The differences in the calculations are intended to take into account subtle differences in the way that the experiments may have been performed and so give a more effective and reliable statistical analysis.

The two supported experiment designs are described below to help you choose which type suits your experiment.

Between-subject design

Do samples from a given subject appear in only one condition? Then use the between-subject design.

Between-subject experiment design

To set up this design, you simply group the samples according to the experimental condition (e.g. “Control”) of the samples. The Anova calculation assumes that the conditions are independent and therefore gives a statistical test of whether the means of the conditions are all equal.

Within-subject design

Have you taken samples from a given subject under different conditions? Then use the within-subject design.

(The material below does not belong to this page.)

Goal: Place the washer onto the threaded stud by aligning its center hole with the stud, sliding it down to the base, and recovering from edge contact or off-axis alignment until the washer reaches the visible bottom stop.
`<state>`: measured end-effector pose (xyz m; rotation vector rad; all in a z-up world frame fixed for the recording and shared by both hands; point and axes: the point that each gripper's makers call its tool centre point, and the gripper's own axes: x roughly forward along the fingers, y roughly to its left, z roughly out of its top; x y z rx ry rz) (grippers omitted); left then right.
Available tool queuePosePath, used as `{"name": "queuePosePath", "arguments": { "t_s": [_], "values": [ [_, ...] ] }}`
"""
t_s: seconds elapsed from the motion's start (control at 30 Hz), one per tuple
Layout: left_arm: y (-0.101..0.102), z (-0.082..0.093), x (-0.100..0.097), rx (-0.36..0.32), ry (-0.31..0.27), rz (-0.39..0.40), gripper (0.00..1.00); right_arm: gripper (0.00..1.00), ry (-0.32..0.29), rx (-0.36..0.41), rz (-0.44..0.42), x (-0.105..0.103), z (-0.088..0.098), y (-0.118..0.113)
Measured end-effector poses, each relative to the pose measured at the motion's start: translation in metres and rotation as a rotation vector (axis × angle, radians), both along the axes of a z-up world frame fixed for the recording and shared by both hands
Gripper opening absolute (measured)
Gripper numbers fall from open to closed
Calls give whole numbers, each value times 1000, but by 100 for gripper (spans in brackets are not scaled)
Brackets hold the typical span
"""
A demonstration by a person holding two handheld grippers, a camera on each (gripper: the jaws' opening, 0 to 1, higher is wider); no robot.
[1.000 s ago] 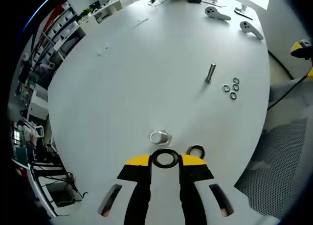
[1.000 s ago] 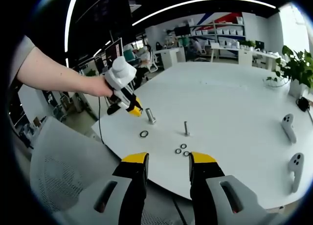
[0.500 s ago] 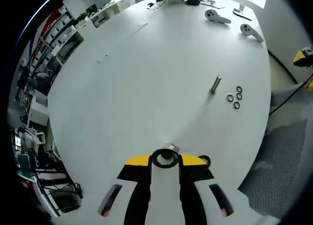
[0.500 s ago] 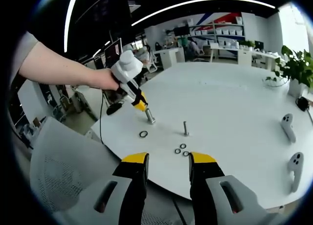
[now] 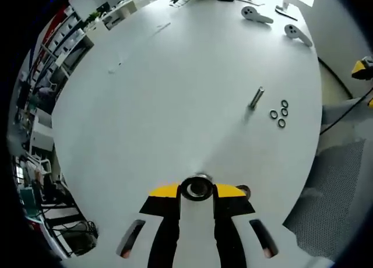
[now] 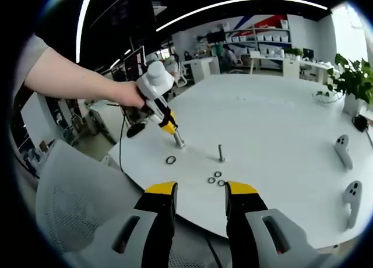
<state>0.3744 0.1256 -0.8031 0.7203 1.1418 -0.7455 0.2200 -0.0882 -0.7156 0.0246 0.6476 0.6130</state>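
My left gripper [image 5: 197, 189] is shut on a black washer [image 5: 187, 189], held flat between its yellow tips. The metal top of a threaded stud [image 5: 201, 177] shows through the washer's hole and just past its far edge. In the right gripper view, a hand holds the left gripper [image 6: 169, 127] tip-down right over that upright stud [image 6: 179, 141] near the table's edge. My right gripper [image 6: 198, 192] hangs open off the table's near edge, nothing between its jaws.
A loose washer [image 6: 171, 159] lies beside the stud. A second stud [image 5: 255, 97] stands farther on the white table [image 5: 175, 87], with three small washers [image 5: 278, 113] next to it. Two white controllers [image 5: 256, 14] lie at the far side. A mesh chair [image 6: 76, 210] stands off the table's edge.
The left gripper has carried the washer forward from just short of the stud to right over its top. The right gripper has stayed still.
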Motion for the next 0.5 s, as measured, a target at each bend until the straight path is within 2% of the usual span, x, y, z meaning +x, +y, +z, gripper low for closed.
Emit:
{"name": "queuePosePath", "arguments": {
  "t_s": [0.5],
  "values": [
    [-2, -8, -1, 1, 24, -1, 19, 34, 4, 10, -4, 0, 0, 0]
  ]
}}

Note: you must have a sample from every subject for every condition to use a within-subject design.

For example, you would choose this type of design for a time series experiment where every subject has been sampled at each time point.

Within-subject experiment design

To set up this design, you tell the software not only the experimental condition to which each sample belongs, but also the subject from which it came. The software will then perform a repeated measures Anova.

A standard Anova is not appropriate because the data violates the Anova assumption of independence. With a repeated measures Anova, individual differences can be eliminated or reduced as a source of between-condition differences. This helps to create a more powerful test.

The within-subject design can be thought of as an extension of the paired-samples t-test to include comparison between more than two repeated measures.